The mourning ring (circa 1804) was worn by Elizabeth Hamilton following the death of her husband of 23 years, when Aaron Burr mortally wounded Alexander Hamilton in their duel on July 11, 1804. Following a common practice of the 18th century, Elizabeth wore the mourning ring with a piece of her late-husband’s hair encased under the glass jewel. She lived for more than 50 years after Hamilton was killed, dying on Nov. 9, 1854, at the age of 97.

Hamilton was an original member of the Society of the Cincinnati, of which the eagle was the insignia. The organization was founded by officers of the Continental Army at the end of the Revolutionary War to preserve the memory of the American Revolution for all time. The pendant is displayed with the original ribbon, which is significantly worn from use, suggesting that Hamilton wore it frequently during his statesmanship in the early republic.

The Museum previously displayed the Diamond Eagle, the badge of office of the president general of the Society of the Cincinnati, owned and worn by Hamilton when he led the Society as its second president general—an office first held by Washington—until his death in 1804.

Other artifacts on display throughout the “Year of Hamilton” include:

  • A 1775 edition of one of Hamilton’s first political pamphlets The Farmer Refuted, on loan from the New-York Historical Society Library.
  • An 1825 portrait of Elizabeth Schuyler Hamilton by Henry Inman, on loan from the New-York Historical Society.
  • An 1848 invitation to the “National Birth-Night Ball” celebrating Washington’s birth. This invitation to the 1848 ball marked the passing of one generation of Revolutionaries and the rise of another. Representing Washington’s generation were Elizabeth Hamilton and Dolley Madison.
  • Letters written by Alexander Hamilton at the winter encampment at Valley Forge as part of his work as part of Washington’s headquarters staff.
  • The sword of Tench Tilghman, an officer in the Continental Army during the Revolutionary War and fellow aide-de-camp to Washington with Hamilton, on loan from the Philadelphia History Museum.
  • A copy of The Federalist (1788), perhaps the most significant single work of American political argument ever published, loan from the Library of Congress. Hamilton was the collection’s chief author having written 51 of the essays.
  • A portrait of Alexander Hamilton (after 1804) painted by John Trumbull after Hamilton’s death, on loan from the New-York Historical Society.
  • An early plaster copy of a marble bust of Alexander Hamilton originally made by Italian sculptor Giuseppe Ceracchi in 1794, while Hamilton was serving as the first Secretary of the Treasury, on loan from the New-York Historical Society.
  • An engraved dinner invitation (1790) to the Hamiltons from President and Martha Washington, on loan from the New-York Historical Society.
  • A cannonball discovered at the site of the Battle of Trenton in New Jersey, that may have been fired by one of the two cannons that Captain Alexander Hamilton commanded at the battle on December 26, 1776.
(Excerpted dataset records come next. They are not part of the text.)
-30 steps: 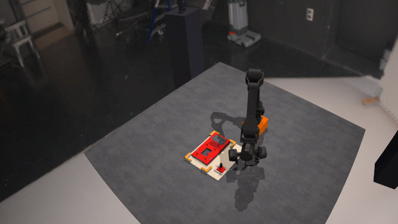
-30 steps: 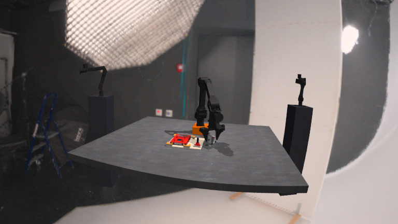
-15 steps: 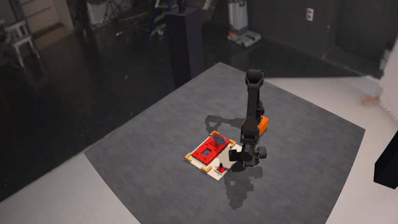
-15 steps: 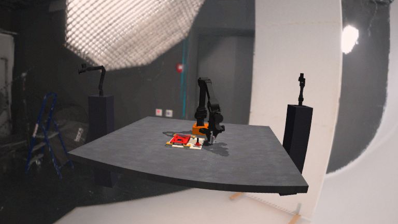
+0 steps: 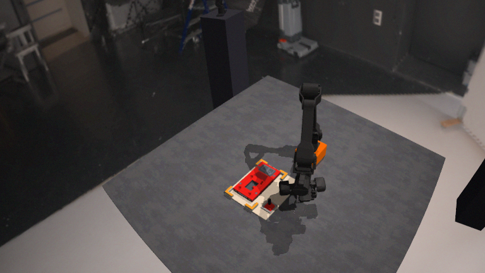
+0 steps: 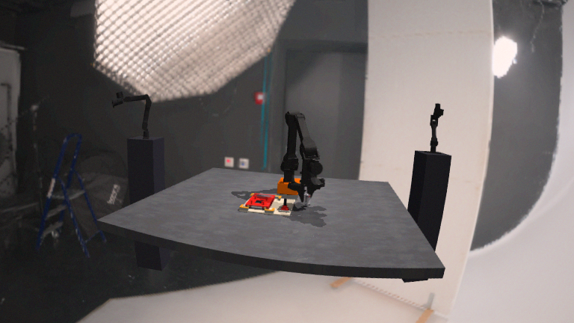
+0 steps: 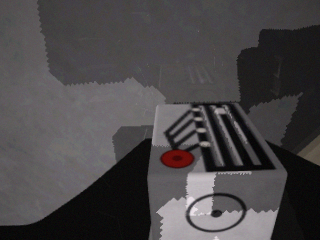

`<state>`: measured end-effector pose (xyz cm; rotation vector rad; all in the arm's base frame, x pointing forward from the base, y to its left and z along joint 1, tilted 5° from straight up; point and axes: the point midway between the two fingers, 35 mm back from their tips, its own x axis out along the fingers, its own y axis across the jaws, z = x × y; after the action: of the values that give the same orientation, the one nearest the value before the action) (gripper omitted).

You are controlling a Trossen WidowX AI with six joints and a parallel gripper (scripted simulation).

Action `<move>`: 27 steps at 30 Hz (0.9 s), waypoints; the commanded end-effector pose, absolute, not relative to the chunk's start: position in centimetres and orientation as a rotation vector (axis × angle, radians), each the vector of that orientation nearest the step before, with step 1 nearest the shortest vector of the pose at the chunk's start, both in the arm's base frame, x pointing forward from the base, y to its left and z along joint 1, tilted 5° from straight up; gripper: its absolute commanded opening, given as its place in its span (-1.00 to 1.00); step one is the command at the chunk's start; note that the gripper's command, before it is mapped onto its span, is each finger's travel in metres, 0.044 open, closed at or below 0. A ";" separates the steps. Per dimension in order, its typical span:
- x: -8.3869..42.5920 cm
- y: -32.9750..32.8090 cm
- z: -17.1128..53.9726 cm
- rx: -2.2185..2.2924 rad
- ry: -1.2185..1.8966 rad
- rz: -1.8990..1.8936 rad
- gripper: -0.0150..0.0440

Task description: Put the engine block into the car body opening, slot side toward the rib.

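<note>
The engine block (image 6: 306,199) (image 7: 170,187) is light grey with black slots, a red disc and a ringed circle. It is upright, at the table or barely above it; I cannot tell which. My gripper (image 6: 306,202) (image 7: 199,147) is shut on it, one dark finger at each side, with the fingertips hidden in the top view. It is right of the cream board (image 5: 265,215), off the board. The red car body (image 5: 239,186) (image 6: 270,198) lies on the board's left part. Its square opening is dark and unfilled; the rib is too small to make out.
A red piece with a black upright knob (image 5: 269,206) (image 6: 285,208) stands on the board between the car body and my gripper. Orange corner brackets (image 5: 251,206) surround the car body. The orange box (image 5: 321,152) (image 6: 288,186) is at my arm's base.
</note>
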<state>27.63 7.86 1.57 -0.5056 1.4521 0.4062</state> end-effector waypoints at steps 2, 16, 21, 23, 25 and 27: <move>28.0 8.2 3.0 -0.503 1.442 0.406 -0.49; 28.0 8.9 7.3 -0.502 1.441 0.406 -0.49; 27.8 9.0 8.9 -0.502 1.441 0.406 -0.49; 27.7 9.1 9.5 -0.502 1.441 0.406 -0.49; 27.5 9.2 10.1 -0.502 1.441 0.406 -0.49; 27.4 9.2 10.8 -0.502 1.441 0.406 -0.49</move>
<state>27.46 9.07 9.91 -0.5022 1.4462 0.4079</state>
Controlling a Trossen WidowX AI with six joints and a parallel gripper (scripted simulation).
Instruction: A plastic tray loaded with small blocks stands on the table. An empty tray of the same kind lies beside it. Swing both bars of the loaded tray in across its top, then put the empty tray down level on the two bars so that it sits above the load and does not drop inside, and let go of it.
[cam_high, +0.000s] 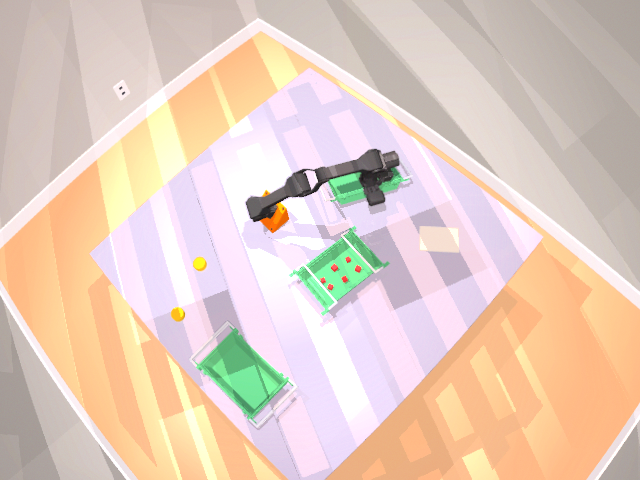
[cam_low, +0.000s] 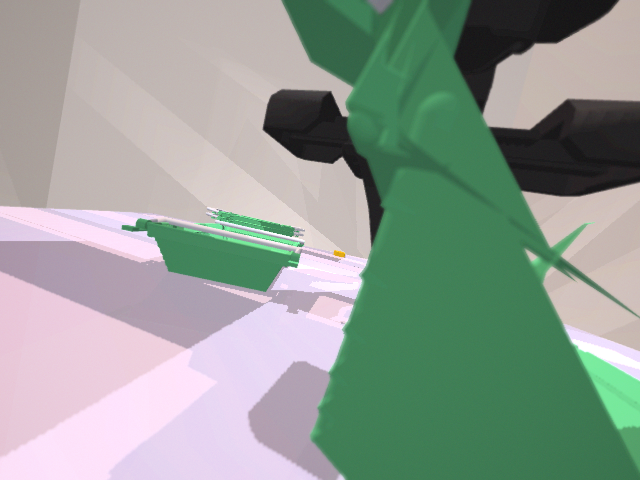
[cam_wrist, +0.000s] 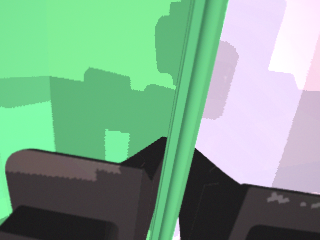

In the Museum’s rotunda, life-size bronze statues (2004) depict Hamilton’s fatal 1804 duel with Aaron Burr, on loan from the New-York Historical Society.

The Museum’s hands-on exhibit Hamilton Was Here: Rising Up in Revolutionary Philadelphia highlights the connections between our own city and Hamilton’s extraordinary contributions to the nation’s founding. Through playful activities, scenic environments, and interactive games, visitors actively engage in the challenges of founding and maintaining a country as they follow Alexander Hamilton’s story through different locations in Philadelphia and the surrounding region. Each activity seeks to inspire visitors to think about Hamilton’s contributions to the founding of the United States and how they can carry these lessons forward as they face the challenges of citizenship today. It is free with regular Museum admission.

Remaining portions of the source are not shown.